One of the boldest strokes in recent U.S. history was President Bush's June 6 speech to a national television audience announcing his proposed new Department of Homeland Security.
The new department would inherit 169,000 employees and $37.4 billion in budgets from the agencies it would absorb, including the Secret Service, the Coast Guard and the embattled immigration and custom services, among others.
This week, homeland security director Tom Ridge took the proposed legislation to Capitol Hill for formal presentation to Congress, whose committees are holding hearings on the subject.
Many questions remain.
What about the FBI and the CIA? Would they remain independent agencies, with the FBI under the Department of Justice? Or would these agencies, or some of their functions, be transferred to the new department?
What about the Department of Alcohol, Tobacco and Firearms? ATF, which is the agency primarily responsible for tracking guns and bombs, was left out of the plan as well. White House officials contend that ATF's primary mission didn't fit the definition of homeland security.
Lawmakers will give these and other questions a thorough going-over, as they should.
The president hopes to have the new department in place by Jan. 1. This would require approval before Congress adjourns this fall. House minority leader Dick Gephardt even went so far as to urge passage of the plan by Sept. 11, the anniversary of the attacks. That is an extremely ambitious and challenging schedule and unlikely to be achieved.

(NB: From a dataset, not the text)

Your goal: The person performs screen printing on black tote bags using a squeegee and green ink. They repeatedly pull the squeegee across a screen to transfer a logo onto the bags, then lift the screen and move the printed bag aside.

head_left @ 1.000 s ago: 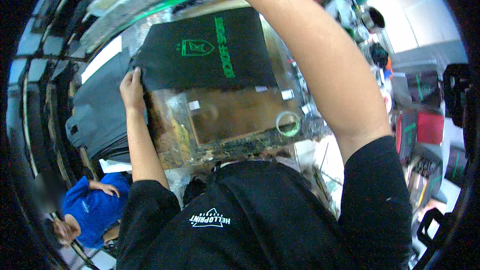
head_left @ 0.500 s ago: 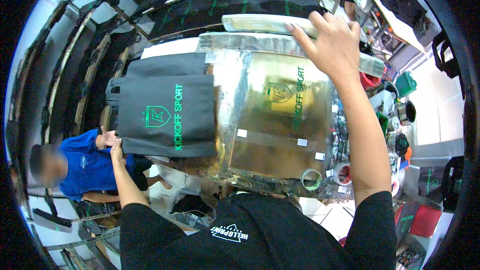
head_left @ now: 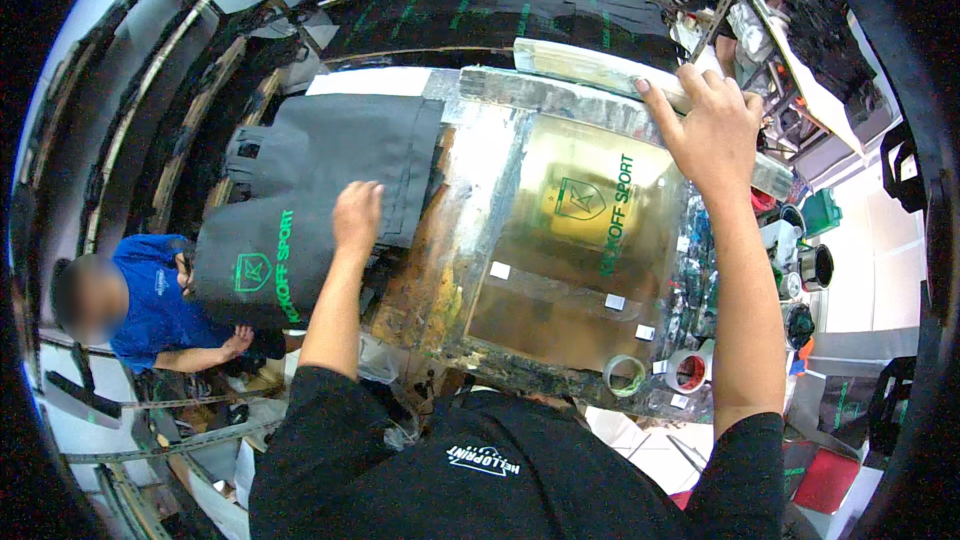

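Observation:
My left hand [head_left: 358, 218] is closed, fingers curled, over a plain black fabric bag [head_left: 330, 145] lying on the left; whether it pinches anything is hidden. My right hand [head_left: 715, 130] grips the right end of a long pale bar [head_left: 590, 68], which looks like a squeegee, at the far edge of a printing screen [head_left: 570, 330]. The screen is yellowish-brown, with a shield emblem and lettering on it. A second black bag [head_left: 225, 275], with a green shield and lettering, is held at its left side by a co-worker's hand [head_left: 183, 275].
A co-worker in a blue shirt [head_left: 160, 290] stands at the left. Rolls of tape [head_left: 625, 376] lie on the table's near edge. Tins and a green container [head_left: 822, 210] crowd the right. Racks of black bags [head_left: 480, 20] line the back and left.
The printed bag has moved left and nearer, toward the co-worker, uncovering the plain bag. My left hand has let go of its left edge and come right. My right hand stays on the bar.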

Among the most alarming facts that has come to light is that there are currently no fewer than 88 House and Senate committees and subcommittees with some oversight function over the various agencies that would roll into the new department. This fact isn't, by itself, an argument for the exact specifics of the president's proposal. But it is an argument for some essential streamlining of these functions in our vast and far-flung federal bureaucracy.
Imagine the absurdity of all the relevant executive-branch officials charged with various aspects of homeland security having to spend so much time answering to so many members of Congress and the Senate, not to mention their various staffs.
Finally, a word about a likely director for the mammoth new agency. If ace Washington reporter Robert Novak can be believed, the star of former Ridge, a former governor, is in eclipse, making him unlikely to be selected, as is that of former New York mayor Rudy Giuliani, who is thought to be devoted to an autocratic leadership style, rather than the team player needed in this role.
Who will be the president's pick to head up this enormous new agency, assuming congressional approval, is anyone's guess.
"America is leading the world in a titanic struggle against terror," said the president. "Freedom and fear are at war. And freedom is winning." The vast majority of Americans will endorse some version of the president's proposal for the new department. It is up to Congress to deliberate on the largest reform of the federal government since the Truman administration, and pass some workable version of it into law.